Before 2012 there were 7 freeports in the UK, but they all closed after their legal status expired. Recently, explanations for the UK’s failed freeport programme have centred on tightened EU legislation, such as the EU state aid rules (laid out in article 108 of the Treaty on the Functioning of the European Union) which restricted freeport activity from creating unfair advantages between businesses. Brexit has therefore provided an opportunity for a new freeport system with looser regulations.

Only a few months ago the tendering process opened for the introduction of not one, but ten new freeports in the UK. This is one of the final steps in a process first outlined by the document ‘The Freeports Opportunity’. This paper was penned by the then little-known MP Rishi Sunak in 2016, and it celebrated freeports as a way to “re-connect Britain with its proud maritime history as a trading nation and act as a beacon of British values, signalling the country’s openness to the world” after Brexit. The locations for these freeports were recently announced: East Midlands Airport, Felixstowe and Harwich, the Humber Region, Liverpool City Region, Plymouth, the Solent, Thames and Teeside.

So far, government announcements about freeports have focused on trade, and the opportunities that freeports would present for manufacturing  (as parts could be imported, a product made, and the resulting product exported without paying tax on its different components). On one subject they have remained conspicuously silent – there has been no mention of the art market. It seems that the government is keen to avoid bringing up such a contentious topic, particularly after the EU Parliament publicly condemned freeports because of the opportunities they provide for money laundering.

So, what do freeports actually mean for the British art market, and will they present similar possibilities for art-storage and sales to freeports elsewhere in the world?

The current law surrounding the storage of art in British freeports is regulated to some degree. There are two steps to moving goods into the UK: the customs declaration at the port, and duties at the duties border. The customs declaration, which must be completed to move goods into the freeport, requires a simple description of the goods, but not the more complex details that would be required when the artwork passes through the duties border and out of the freeport.

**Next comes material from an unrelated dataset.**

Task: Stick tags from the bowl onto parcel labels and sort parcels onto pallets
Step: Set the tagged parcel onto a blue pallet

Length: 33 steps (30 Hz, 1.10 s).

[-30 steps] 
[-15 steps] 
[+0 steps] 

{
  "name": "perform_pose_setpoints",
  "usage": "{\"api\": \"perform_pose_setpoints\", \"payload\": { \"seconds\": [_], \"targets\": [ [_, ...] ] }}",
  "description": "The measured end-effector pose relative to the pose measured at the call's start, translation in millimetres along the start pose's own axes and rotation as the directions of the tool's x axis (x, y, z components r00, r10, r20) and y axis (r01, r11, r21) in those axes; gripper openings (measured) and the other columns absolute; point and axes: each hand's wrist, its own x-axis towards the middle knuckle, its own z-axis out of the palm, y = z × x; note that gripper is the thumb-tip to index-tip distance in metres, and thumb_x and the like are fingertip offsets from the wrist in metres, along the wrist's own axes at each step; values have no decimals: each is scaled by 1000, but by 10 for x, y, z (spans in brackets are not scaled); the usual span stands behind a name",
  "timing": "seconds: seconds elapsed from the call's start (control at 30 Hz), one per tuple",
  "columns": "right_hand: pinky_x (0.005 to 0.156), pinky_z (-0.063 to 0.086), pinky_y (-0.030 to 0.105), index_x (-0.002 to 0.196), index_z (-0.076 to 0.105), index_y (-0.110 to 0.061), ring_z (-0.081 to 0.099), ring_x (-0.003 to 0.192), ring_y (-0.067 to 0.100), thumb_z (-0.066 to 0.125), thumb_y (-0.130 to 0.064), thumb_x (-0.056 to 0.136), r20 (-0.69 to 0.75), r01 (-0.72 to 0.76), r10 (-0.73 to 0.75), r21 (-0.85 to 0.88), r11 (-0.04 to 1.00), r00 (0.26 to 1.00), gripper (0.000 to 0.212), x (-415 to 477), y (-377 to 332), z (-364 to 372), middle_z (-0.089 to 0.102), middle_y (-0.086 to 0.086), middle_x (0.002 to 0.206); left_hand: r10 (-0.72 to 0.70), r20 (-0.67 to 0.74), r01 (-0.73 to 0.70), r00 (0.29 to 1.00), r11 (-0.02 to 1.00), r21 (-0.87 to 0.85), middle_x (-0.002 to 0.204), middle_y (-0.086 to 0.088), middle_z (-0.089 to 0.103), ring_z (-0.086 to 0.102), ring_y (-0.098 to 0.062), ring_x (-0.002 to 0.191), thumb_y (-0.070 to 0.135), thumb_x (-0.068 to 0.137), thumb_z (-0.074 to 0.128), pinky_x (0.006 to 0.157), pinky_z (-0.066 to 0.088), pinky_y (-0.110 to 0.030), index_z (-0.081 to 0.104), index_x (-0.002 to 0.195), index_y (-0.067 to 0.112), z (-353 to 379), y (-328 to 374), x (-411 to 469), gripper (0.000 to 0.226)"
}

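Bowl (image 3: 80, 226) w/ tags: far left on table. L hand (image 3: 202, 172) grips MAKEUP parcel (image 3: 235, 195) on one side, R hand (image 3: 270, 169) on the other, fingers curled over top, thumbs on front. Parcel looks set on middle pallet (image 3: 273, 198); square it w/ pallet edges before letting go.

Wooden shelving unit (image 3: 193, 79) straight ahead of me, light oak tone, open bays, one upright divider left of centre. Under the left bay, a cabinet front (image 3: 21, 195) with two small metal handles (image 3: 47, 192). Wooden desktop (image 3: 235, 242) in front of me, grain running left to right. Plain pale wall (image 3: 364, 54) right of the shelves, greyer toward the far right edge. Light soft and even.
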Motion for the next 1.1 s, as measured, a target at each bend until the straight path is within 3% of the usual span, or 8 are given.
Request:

The regulation of the use of freeports by the art trade is also provided by anti money-laundering laws. According to the fifth Anti Money-Laundering Directive, which entered into force on 10 January 2020, freeports are explicitly listed as ‘obliged entities‘ in relation to storing, trading or acting as intermediaries in the trade of works of art where the value of the transaction exceeds EUR 10 000. This requires them to carry out customer due diligence requirements in addition to obligations to report suspicious transactions. The Directive was implemented in the UK through the Money Laundering and Terrorist Financing (Amendment) Regulations 2019. It is intriguing that EU and UK law make provision for the possibility of money laundering through collections of art in freeports – whilst the UK government has failed to draw attention to this aspect of the freeport upon its reintroduction.

The history of the freeport may be littered with instances of money laundering and tax dodging through art storage – but there is no doubt that keeping art in freeports represents a growing market available for the taking. The UK possesses the second largest art market in the world. As such, the government’s failure to draw attention to the possibilities presented by the storage of art in UK freeports is either a tactical silence, or a lack of recognition of the power that the freeport represents.